EHEWOHNUNG

Als Ehewohnung wird der Raum bezeichnet, in welchem die Eheleute während der Zeit der Ehe gemeinsam wohnen. Kommt es zu einer Trennung der Eheleute, bleiben Eigentumsverhältnisse sowie eventuell bestehende Mietverhältnisse davon zunächst unberührt. Im Allgemeinen zieht einer der Ehegatten aus der gemeinsamen Wohnung/dem gemeinsamen Haus oder die Trennung wird zunächst innerhalb der gemeinsam bewohnten Räumlichkeiten vollzogen.

Gerichtliche Zuweisung der Ehewohnung

Können sich die Eheleute im Rahmen ihrer Trennung nicht einigen, wer die gemeinsame Wohnung verlässt, kann § 1361 b BGB angewandt werden. Allerdings haben beide Ehepartner die Möglichkeit, beim Familiengericht den Auszug des anderen zu veranlassen. In solch einem Fall kommt es zu einer gerichtlichen Zuweisung der Ehewohnung an eine der beiden Parteien. Das Bürgerliche Gesetzbuch schreibt in § 1361 b folgende Voraussetzungen fest, die für eine gerichtliche Zuweisung der Ehewohnung notwendig sind:

› Wenn ein Ehepaar voneinander getrennt ist, oder ein Ehegatte getrennt leben will, so kann ein Partner verlangen, dass ihm der andere die Ehewohnung oder einen Teil davon zur alleinigen Nutzung überlässt. Allerdings müssen dabei die Belange des jeweils anderen ebenfalls berücksichtigt werden, damit eine unbillige Härte vermieden werden kann. Eine unbillige Härte kann auch vorliegen, wenn das Wohl von im Haushalt lebenden Kindern beeinträchtigt ist. Besonders zu berücksichtigen ist bei der Entscheidungsfindung, ob einem Ehepartner allein oder zusammen mit Dritten das Eigentum, das Erbbaurecht oder der Nießbrauch an der Wohnung oder dem Grundstück, auf dem sich das Haus befindet, zusteht. Das Gleiche gilt ebenfalls für das Wohnungseigentum, das Dauerwohnrecht und das dingliche Wohnrecht.

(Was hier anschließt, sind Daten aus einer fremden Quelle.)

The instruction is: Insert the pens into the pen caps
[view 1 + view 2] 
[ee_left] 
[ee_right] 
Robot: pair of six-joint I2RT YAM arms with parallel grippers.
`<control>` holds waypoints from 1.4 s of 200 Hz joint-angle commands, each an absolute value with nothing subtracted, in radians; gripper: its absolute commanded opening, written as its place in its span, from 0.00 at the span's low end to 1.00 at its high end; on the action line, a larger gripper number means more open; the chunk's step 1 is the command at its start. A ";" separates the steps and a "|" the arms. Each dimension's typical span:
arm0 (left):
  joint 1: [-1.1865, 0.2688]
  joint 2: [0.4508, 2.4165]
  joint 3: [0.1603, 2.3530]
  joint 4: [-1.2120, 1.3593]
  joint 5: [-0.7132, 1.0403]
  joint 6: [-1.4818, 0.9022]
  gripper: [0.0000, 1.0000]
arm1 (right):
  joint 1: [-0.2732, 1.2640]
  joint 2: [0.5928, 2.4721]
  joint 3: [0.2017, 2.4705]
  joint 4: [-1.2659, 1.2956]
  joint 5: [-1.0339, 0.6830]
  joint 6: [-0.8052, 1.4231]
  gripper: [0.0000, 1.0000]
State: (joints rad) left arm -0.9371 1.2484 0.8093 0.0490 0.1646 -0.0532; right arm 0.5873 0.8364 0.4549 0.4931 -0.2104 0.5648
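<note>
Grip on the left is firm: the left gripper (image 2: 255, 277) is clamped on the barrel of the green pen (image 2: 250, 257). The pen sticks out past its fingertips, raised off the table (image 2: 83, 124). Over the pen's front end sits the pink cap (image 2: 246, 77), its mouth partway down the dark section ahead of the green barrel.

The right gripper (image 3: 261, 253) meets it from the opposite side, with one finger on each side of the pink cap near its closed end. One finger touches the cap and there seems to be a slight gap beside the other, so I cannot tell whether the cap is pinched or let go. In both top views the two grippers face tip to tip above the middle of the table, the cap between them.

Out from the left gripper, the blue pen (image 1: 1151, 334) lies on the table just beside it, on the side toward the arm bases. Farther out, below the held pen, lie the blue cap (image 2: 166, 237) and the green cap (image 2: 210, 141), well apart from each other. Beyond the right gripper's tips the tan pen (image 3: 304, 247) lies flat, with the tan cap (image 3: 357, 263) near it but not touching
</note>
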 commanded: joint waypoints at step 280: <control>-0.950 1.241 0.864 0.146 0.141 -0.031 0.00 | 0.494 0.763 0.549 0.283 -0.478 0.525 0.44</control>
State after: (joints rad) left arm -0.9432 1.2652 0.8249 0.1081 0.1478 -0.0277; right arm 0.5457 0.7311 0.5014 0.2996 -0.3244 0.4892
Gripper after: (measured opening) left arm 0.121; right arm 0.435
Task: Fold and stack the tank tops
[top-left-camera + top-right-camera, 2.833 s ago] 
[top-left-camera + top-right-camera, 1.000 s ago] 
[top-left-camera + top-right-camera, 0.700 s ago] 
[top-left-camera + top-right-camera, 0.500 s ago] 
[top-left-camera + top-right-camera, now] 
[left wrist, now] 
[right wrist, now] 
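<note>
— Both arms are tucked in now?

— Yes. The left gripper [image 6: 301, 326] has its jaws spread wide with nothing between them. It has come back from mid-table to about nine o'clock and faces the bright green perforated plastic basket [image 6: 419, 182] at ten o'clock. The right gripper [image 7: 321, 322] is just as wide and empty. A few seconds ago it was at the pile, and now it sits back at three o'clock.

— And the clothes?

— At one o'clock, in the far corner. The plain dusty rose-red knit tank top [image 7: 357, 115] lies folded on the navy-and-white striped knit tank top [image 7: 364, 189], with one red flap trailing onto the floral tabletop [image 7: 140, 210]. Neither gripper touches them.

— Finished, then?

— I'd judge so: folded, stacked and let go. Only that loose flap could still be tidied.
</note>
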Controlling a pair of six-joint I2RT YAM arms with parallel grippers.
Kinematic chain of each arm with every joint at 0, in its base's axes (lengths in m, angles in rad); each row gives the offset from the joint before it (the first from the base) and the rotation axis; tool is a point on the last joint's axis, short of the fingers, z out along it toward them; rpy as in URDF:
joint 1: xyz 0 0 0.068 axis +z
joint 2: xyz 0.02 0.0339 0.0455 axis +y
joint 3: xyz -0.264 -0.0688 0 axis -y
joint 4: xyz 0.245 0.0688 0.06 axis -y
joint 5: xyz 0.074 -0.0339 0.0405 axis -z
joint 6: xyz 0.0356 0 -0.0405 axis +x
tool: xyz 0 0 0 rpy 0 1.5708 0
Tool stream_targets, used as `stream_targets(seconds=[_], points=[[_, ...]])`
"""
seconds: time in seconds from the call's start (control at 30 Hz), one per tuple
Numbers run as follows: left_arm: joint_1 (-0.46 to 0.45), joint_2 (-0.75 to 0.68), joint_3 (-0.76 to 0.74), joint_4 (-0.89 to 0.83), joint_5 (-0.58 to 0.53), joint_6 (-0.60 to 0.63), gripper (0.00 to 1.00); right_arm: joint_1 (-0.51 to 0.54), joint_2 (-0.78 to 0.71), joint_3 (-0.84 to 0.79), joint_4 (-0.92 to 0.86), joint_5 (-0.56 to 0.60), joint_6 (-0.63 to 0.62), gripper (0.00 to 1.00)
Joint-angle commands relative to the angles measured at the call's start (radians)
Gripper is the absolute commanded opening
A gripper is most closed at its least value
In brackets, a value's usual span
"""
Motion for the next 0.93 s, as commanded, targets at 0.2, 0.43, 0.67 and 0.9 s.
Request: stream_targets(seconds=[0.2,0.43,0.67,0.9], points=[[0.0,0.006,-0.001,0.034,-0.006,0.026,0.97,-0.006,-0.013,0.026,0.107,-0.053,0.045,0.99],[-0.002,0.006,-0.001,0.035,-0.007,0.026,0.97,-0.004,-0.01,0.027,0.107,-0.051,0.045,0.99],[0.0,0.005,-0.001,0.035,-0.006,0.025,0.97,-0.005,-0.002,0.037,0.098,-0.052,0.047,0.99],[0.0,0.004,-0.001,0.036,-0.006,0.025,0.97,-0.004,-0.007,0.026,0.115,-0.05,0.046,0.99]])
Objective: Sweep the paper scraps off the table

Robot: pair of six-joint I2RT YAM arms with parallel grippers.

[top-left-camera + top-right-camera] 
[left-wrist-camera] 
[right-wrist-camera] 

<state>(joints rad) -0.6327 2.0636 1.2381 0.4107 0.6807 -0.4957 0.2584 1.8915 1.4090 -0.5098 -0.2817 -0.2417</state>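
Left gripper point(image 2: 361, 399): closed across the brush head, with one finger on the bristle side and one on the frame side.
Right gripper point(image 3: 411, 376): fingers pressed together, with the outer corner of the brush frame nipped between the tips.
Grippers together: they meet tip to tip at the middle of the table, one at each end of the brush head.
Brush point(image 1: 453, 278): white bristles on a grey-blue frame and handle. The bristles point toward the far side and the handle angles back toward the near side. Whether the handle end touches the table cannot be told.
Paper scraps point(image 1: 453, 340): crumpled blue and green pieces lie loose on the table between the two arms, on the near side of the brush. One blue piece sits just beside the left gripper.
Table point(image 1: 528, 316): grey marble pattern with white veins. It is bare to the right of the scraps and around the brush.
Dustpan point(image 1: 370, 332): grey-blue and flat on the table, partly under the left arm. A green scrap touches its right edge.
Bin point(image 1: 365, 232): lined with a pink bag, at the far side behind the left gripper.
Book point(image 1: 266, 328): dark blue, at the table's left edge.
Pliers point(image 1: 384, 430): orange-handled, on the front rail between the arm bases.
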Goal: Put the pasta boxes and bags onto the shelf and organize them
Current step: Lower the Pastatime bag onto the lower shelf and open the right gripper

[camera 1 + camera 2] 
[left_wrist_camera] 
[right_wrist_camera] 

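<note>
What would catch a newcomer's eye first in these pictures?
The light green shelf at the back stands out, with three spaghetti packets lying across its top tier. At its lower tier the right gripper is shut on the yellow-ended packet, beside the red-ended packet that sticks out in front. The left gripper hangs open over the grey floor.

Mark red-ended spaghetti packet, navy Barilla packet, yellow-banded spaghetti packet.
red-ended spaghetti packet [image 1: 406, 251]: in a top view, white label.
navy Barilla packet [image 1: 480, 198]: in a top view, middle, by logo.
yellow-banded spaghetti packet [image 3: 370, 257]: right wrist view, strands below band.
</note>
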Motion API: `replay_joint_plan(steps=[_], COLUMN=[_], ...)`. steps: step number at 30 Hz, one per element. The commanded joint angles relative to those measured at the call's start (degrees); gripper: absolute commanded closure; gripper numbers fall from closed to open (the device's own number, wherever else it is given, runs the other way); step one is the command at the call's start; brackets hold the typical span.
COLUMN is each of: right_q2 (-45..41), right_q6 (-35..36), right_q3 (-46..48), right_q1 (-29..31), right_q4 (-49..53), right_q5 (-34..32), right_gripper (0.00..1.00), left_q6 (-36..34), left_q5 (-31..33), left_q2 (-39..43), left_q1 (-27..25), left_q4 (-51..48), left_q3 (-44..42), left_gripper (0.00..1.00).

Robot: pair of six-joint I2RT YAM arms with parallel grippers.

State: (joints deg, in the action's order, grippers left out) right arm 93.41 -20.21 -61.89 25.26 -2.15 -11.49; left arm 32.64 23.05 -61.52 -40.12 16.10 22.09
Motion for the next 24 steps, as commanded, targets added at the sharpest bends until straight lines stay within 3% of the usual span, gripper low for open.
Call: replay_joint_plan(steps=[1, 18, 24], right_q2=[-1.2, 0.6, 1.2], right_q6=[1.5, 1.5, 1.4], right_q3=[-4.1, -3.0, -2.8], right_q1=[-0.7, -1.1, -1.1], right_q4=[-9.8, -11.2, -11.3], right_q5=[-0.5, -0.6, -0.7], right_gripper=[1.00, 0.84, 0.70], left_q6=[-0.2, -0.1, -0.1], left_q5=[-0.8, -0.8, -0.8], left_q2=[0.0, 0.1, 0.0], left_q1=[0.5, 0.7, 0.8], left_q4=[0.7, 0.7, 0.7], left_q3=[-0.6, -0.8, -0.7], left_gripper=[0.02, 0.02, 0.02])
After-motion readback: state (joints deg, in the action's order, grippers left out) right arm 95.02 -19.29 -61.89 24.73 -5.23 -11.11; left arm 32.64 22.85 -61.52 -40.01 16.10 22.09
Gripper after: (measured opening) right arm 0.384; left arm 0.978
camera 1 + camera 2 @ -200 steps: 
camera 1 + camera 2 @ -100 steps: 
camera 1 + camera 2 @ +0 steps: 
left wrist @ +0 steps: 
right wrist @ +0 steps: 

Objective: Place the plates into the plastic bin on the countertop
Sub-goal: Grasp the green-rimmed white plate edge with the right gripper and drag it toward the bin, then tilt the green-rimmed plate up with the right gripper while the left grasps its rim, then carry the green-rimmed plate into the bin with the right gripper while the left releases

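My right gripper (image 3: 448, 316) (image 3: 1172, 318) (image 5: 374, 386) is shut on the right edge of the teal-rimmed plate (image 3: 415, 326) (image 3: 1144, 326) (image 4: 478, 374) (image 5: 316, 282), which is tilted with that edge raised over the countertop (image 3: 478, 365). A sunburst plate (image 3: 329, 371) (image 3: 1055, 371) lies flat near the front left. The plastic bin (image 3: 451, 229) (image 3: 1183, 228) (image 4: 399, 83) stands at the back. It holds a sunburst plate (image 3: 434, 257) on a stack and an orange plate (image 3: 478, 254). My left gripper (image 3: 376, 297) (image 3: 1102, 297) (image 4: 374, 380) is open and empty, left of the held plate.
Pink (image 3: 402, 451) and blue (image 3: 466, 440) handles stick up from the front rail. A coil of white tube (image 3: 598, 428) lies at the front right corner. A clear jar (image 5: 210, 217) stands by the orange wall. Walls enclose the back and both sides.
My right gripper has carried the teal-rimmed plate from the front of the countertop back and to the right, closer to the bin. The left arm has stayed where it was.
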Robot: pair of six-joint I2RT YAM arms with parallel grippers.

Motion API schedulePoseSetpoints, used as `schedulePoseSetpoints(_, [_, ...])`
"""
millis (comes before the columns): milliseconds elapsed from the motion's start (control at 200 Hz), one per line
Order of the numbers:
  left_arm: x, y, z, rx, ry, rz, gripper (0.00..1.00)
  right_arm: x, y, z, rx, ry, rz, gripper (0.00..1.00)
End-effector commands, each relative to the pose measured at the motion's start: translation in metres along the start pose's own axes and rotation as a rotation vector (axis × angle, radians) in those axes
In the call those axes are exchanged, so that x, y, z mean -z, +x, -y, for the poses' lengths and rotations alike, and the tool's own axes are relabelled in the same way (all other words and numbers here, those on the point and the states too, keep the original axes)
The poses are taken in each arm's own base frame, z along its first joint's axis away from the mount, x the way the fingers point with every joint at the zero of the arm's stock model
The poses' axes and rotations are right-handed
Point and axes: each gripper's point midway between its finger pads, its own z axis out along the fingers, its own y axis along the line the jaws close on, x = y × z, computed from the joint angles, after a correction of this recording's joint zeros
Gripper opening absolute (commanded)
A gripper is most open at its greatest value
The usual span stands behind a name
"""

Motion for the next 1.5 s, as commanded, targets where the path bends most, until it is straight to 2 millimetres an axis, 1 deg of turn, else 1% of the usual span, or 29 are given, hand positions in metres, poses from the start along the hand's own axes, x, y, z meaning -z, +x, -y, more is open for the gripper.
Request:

› Wenn ein Ehepartner den anderen widerrechtlich und vorsätzlich am Körper, der Gesundheit oder der Freiheit verletzt hat oder damit gedroht hat, wird die gesamte Wohnung in der Regel bedrohten oder verletzten Partner zur alleinigen Benutzung zugesprochen Ein solcher Anspruch auf Wohnungsüberlassung ist nur dann ausgeschlossen, wenn keine weiteren Verletzungen oder Drohungen zu befürchten sind, es sei denn, dem verletzten Partner ist es aufgrund der Schwere der Tat nicht zuzumuten, weiterhin mit dem Partner zusammenzuleben.

› Wenn einem Ehegatten die Wohnung ganz oder zum Teil überlassen wurde, ist es dem anderen untersagt etwas zu tun, was die Ausübung dieses Nutzungsrechtes erschwert oder vereitelt. Wenn es der Billigkeit entspricht, kann von dem nutzungsberechtigten Partner jedoch eine Vergütung für die Nutzung verlangt werden.

› Ist nach der Trennung ein Ehepartner aus der Ehewohnung ausgezogen und hat innerhalb einer Frist von sechs Monaten keine ernstliche Rückkehrabsicht dem anderen Partner gegenüber zum Ausdruck gebracht, wird unwiderlegbar angenommen, dass er dem in der Ehewohnung verbliebenen Ehegatten das alleinige Nutzungsrecht überlassen hat.